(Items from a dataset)
*** Begin section ***

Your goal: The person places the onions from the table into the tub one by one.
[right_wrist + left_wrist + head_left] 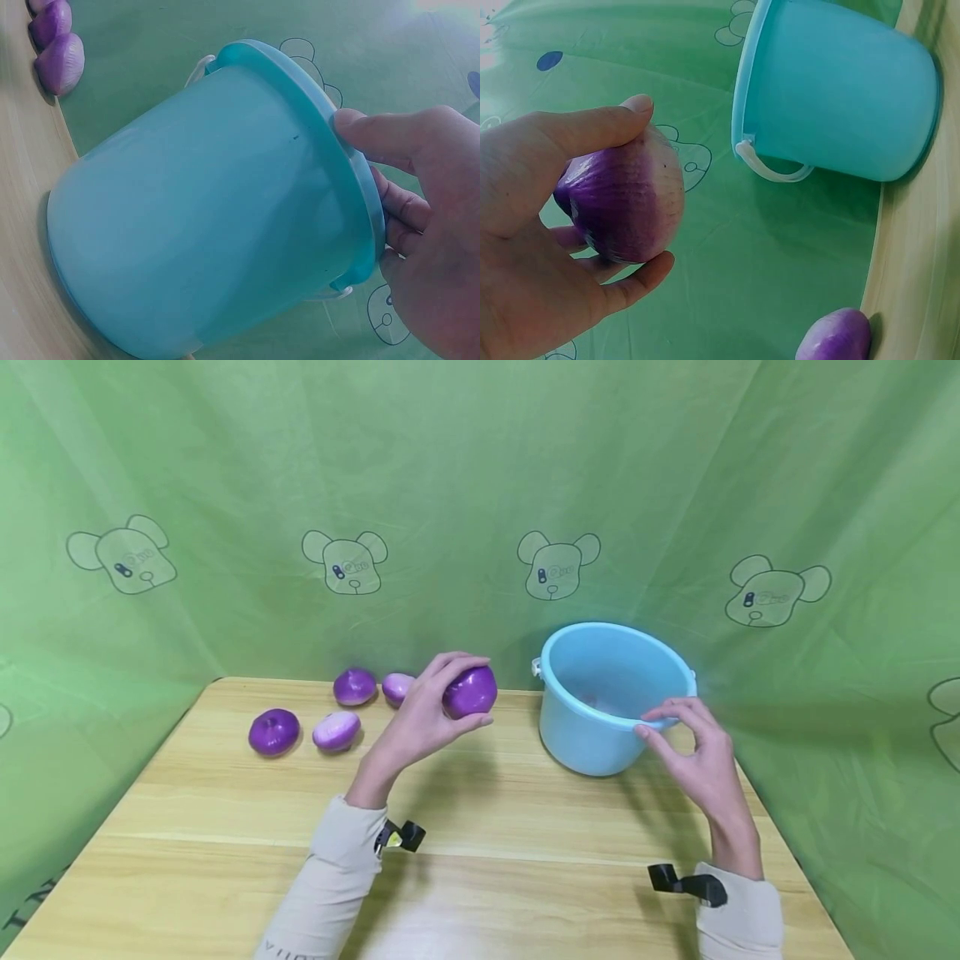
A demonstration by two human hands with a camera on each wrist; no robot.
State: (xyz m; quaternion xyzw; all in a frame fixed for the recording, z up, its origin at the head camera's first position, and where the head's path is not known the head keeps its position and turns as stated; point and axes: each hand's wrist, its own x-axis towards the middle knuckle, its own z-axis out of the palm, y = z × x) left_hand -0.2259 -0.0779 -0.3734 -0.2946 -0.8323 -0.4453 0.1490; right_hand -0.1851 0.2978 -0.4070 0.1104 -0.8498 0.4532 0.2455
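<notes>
My left hand (pixel 423 714) holds a glossy purple onion (pixel 472 693) above the table, left of a light blue bucket (pixel 581 735). In the left wrist view the thumb lies along one side of the onion (pixel 630 199) and the fingers curl against the other; its paler end faces the bucket side. My right hand (pixel 697 756) pinches the near right part of the bucket's rim. The right wrist view has the thumb (pixel 364 127) on the outside of the rim (pixel 319 112), with the other fingers at its inner side. The bucket stands upright on the table.
Several more purple onions, among them one at the far left (pixel 273 732) and a paler one (pixel 337 731), lie on the back left of the wooden table (pixel 525 893). A green curtain (pixel 450 460) with bear-head prints hangs behind and at both sides.
</notes>
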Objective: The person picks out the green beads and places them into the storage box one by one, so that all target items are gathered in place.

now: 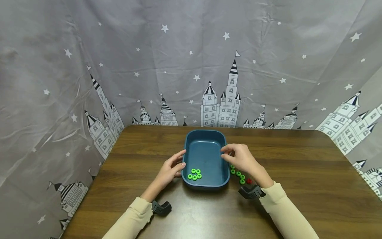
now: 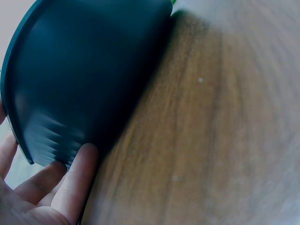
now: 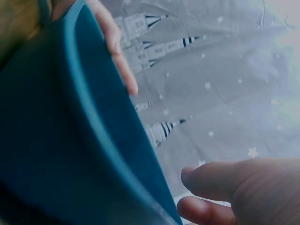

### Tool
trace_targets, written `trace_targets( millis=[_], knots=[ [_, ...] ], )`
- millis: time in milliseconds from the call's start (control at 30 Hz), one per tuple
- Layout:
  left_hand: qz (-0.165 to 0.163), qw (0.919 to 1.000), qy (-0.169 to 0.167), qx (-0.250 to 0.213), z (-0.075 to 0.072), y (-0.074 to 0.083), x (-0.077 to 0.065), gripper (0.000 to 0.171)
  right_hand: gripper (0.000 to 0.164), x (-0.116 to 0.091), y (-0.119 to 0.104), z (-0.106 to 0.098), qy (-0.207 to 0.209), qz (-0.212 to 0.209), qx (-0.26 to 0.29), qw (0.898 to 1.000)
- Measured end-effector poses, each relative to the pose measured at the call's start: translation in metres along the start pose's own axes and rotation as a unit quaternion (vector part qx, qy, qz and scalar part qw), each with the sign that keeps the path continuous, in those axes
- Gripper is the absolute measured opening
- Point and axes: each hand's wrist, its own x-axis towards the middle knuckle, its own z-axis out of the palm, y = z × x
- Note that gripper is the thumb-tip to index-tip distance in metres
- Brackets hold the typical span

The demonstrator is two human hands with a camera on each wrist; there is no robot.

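Note:
A blue plastic bin point(image 1: 205, 182) stands on the table. Several small green rings point(image 1: 194, 174) lie inside at its near left corner. My left hand point(image 1: 168, 171) holds the bin's left side, thumb at the rim; in the left wrist view its fingers point(image 2: 77, 180) press against the outer wall. Over the right rim is my right hand point(image 1: 240, 158), thumb and forefinger slightly apart with nothing visible between them. The same thumb and finger point(image 3: 211, 180) show beside the rim in the right wrist view. More green rings point(image 1: 238, 174) lie beside the bin's right wall, partly under the right hand.
One red ring point(image 1: 249, 181) lies next to the green ones, near the right wrist. Brown wood tabletop point(image 1: 301, 172) extends on both sides of the bin. Behind the table hangs a grey curtain point(image 1: 167, 43) printed with castles and stars. Each wrist wears a black camera mount point(image 1: 161, 208).

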Motion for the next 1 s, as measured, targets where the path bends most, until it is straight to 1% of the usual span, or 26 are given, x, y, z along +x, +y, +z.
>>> trace_targets(
  millis=[200,433,567,600,800,1000],
  knots=[
    [-0.004,1.0000,0.001,0.000,0.000,0.000,0.000,0.056,0.012,-0.017,0.018,-0.006,-0.001,0.013,-0.018,1.000],
    [-0.003,1.0000,0.000,0.004,0.000,0.000,0.001,0.056,0.012,-0.038,0.032,-0.008,0.020,-0.004,-0.031,0.999],
    [-0.004,1.0000,0.000,0.003,0.000,0.000,0.001,0.056,0.012,-0.049,0.040,-0.010,0.011,0.000,-0.043,0.999],
    [-0.004,1.0000,0.001,0.003,0.000,0.000,0.001,0.056,0.013,-0.052,0.042,-0.010,0.003,0.007,-0.046,0.999],
    [-0.008,0.9999,0.004,0.007,0.000,0.001,0.001,0.055,0.014,-0.064,0.054,-0.013,-0.022,0.016,-0.065,0.998],
    [-0.009,0.9999,0.004,0.014,0.000,0.001,0.001,0.055,0.013,-0.074,0.059,-0.012,-0.027,0.024,-0.072,0.997]
  ],
)
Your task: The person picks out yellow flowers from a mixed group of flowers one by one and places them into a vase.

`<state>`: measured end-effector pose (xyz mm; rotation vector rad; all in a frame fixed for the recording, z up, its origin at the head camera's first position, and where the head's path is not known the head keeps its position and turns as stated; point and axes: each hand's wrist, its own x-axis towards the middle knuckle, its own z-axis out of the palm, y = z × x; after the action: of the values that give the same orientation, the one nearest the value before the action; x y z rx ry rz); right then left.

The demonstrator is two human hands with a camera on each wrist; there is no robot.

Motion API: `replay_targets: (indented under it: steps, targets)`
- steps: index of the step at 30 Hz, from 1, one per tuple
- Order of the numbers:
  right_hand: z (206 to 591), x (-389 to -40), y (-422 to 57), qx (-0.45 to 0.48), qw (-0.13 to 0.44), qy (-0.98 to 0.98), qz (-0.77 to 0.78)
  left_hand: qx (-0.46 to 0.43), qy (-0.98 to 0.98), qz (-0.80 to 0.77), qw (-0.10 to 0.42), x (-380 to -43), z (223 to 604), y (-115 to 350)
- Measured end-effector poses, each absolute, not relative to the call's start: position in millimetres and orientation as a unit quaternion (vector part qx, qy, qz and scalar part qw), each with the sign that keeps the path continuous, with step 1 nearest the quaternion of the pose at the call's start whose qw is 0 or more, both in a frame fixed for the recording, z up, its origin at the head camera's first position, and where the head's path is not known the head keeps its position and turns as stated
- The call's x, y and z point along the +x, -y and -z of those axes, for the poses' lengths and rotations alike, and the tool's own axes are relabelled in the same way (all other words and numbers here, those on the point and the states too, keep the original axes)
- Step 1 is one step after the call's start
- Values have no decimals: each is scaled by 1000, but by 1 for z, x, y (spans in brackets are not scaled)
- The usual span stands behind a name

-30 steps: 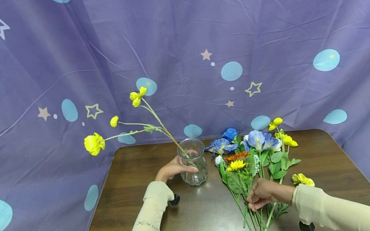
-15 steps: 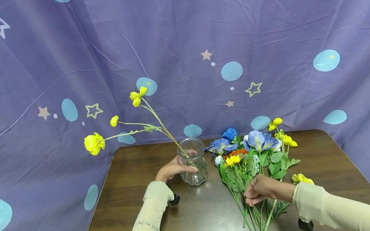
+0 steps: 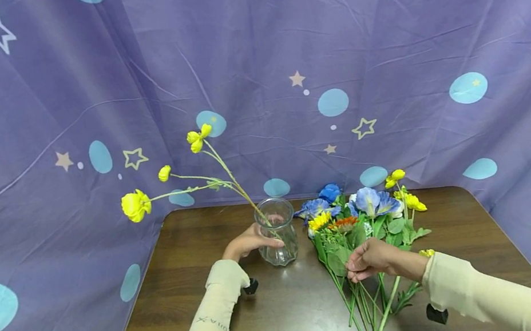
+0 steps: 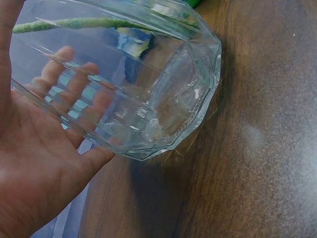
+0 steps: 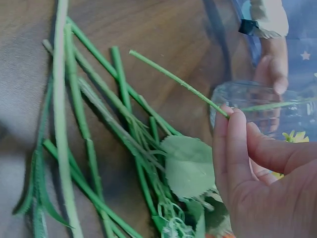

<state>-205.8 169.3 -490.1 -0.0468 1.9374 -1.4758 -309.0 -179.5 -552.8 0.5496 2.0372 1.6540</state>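
Observation:
My left hand (image 3: 250, 241) grips a clear glass vase (image 3: 280, 254) from its left side. In the left wrist view, fingers show through the faceted glass (image 4: 173, 124). A branched yellow flower (image 3: 136, 206) leans far left out of the vase, its green stem (image 4: 84, 23) inside. My right hand (image 3: 375, 259) pinches a thin green stem (image 5: 173, 77) between thumb and fingers, over the pile of flowers. That stem appears to belong to a small sunflower (image 3: 319, 221), whose head lies toward the vase. Part of the stem is hidden by the fingers.
Blue irises (image 3: 369, 201), an orange flower (image 3: 345, 223) and green leaves (image 3: 339, 261) lie heaped on the right of the wooden table (image 3: 280, 325). More yellow flowers (image 3: 413, 202) lie at the heap's right edge. A patterned purple curtain (image 3: 251, 75) hangs behind.
The right hand has lifted slightly up and away from the near edge. The sunflower head has shifted left and back toward the vase. Left hand and vase stay put.

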Motion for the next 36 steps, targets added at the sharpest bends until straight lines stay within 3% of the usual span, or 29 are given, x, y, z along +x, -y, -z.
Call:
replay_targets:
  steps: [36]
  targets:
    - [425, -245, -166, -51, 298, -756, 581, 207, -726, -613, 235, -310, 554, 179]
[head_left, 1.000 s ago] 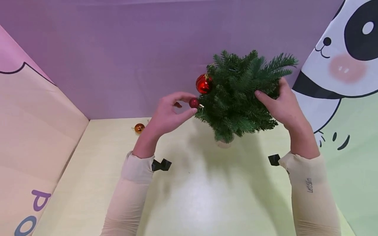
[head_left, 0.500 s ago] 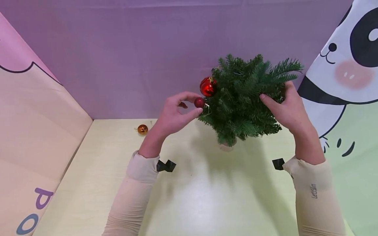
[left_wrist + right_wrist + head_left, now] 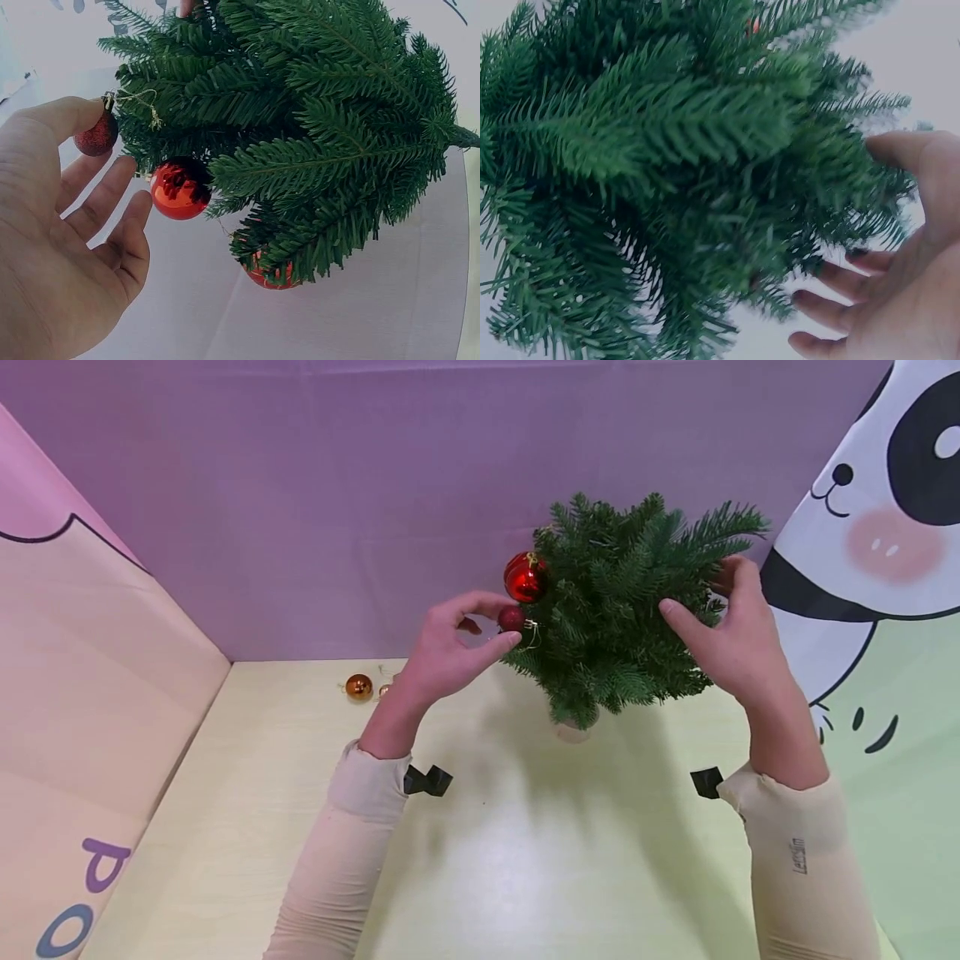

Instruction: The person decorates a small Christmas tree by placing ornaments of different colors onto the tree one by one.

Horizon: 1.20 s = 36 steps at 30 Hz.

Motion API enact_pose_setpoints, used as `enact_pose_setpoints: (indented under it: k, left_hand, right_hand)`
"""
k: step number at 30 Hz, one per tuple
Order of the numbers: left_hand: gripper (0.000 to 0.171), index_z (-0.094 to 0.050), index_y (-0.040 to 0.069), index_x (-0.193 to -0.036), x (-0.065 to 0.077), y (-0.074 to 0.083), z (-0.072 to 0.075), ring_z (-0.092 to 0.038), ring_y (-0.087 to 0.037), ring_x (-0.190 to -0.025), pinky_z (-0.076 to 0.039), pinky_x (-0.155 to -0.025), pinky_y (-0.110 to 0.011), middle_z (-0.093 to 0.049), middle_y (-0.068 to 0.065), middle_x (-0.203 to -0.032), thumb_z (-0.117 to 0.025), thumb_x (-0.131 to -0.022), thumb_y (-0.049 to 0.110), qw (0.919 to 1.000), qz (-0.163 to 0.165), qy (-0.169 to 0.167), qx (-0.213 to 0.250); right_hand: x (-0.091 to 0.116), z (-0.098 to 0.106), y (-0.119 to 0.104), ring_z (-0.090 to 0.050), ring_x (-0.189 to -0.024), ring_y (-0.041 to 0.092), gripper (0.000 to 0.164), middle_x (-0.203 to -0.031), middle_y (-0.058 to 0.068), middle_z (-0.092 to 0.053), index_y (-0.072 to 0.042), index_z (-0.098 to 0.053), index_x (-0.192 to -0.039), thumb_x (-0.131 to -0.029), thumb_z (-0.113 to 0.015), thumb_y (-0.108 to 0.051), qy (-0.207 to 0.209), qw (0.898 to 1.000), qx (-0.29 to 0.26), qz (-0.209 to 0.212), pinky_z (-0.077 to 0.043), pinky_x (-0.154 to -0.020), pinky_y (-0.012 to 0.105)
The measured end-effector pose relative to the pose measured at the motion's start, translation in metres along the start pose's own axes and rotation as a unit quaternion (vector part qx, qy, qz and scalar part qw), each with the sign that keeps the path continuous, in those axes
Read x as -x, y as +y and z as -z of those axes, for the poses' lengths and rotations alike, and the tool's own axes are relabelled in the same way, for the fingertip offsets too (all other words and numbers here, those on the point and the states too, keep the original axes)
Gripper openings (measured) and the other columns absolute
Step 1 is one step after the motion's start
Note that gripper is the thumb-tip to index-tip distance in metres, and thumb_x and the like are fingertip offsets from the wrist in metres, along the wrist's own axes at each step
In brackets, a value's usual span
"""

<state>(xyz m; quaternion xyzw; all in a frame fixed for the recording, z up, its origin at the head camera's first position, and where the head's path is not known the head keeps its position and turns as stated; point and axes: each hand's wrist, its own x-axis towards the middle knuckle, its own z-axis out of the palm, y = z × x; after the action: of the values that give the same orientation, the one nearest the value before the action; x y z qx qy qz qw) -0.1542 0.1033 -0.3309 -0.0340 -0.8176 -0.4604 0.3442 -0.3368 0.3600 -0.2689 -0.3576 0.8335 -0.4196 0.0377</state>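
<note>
A small glittery dark red bauble (image 3: 512,618) with a loose gold string (image 3: 142,101) is pinched between the thumb and a finger of my left hand (image 3: 453,647). It is held right at the left side of a small artificial Christmas tree (image 3: 622,602). A larger shiny red bauble (image 3: 525,578) hangs just above it. In the left wrist view, one shiny red bauble (image 3: 176,195) is near my fingers, and another red bauble (image 3: 274,279) shows partly behind a branch. My right hand (image 3: 738,647) touches the tree's right-side branches, thumb in front, fingers loosely spread and partly hidden behind.
An orange-gold bauble (image 3: 358,687) lies at the table's back left, with another small one (image 3: 384,691) partly behind my left wrist. The tree's pale base (image 3: 573,733) stands on the light table (image 3: 480,860). A purple backdrop (image 3: 337,510) and printed side panels enclose the table.
My left hand has moved slightly right with the small bauble, bringing it closer in against the branches. Its string hangs more visibly. The right hand stays at the tree with little movement.
</note>
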Motion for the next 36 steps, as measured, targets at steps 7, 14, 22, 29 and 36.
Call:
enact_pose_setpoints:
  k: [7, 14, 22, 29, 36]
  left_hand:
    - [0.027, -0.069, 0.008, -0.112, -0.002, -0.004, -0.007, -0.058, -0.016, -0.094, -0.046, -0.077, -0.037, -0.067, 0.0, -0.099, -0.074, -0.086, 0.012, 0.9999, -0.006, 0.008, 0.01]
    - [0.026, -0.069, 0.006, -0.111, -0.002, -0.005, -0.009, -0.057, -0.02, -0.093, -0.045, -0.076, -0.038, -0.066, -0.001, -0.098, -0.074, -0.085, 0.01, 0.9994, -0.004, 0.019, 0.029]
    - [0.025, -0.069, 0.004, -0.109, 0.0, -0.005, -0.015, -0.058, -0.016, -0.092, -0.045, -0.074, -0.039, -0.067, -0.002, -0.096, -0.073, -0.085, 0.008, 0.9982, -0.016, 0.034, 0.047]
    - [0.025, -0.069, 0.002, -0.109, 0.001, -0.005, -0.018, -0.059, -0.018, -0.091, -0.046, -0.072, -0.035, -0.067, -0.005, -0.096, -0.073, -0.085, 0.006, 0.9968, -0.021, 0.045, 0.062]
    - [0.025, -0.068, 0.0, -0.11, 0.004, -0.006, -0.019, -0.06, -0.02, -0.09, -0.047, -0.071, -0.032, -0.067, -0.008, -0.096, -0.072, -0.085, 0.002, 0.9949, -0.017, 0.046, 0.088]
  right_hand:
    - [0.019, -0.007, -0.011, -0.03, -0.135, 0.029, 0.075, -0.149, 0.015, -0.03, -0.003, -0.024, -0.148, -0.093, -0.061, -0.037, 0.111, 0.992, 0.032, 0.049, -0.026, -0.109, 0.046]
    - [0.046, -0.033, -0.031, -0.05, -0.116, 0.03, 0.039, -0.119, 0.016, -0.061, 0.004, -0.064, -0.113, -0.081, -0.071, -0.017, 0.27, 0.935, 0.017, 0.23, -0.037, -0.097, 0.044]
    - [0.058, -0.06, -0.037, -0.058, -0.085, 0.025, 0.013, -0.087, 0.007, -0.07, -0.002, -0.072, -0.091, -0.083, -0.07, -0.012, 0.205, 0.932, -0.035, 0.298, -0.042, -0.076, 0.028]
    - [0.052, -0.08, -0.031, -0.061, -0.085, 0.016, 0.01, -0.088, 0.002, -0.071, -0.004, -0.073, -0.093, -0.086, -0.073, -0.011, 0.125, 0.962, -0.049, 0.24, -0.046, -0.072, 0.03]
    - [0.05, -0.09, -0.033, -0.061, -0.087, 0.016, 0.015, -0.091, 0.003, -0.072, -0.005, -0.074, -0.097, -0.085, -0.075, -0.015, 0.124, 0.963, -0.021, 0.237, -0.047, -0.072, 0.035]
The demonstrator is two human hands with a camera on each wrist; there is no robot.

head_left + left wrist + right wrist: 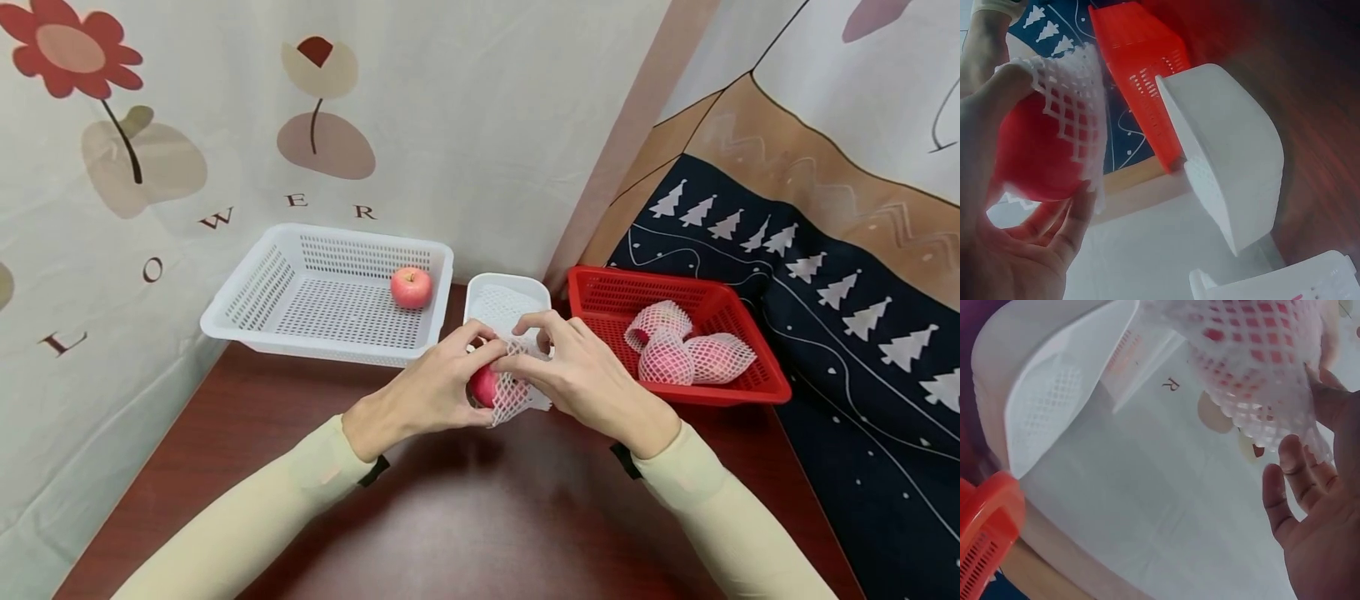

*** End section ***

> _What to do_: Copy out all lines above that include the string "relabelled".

> _Answer to this task_:
- The call's x, y and z point along the +x, -y and -z of those axes, for the poses' lengths and rotations alike, and the tool's own axes are relabelled in the same way (all other words and numbers here, those on the point and the states too, keep the original axes)
Read x as -x, y as +y and z as -z of those axes, for the poses' lengths and rotations alike, and the tool's own axes are relabelled in the same way, for the fingertip offsets too (all other words and numbers here, those on the point and the states too, keep the original axes)

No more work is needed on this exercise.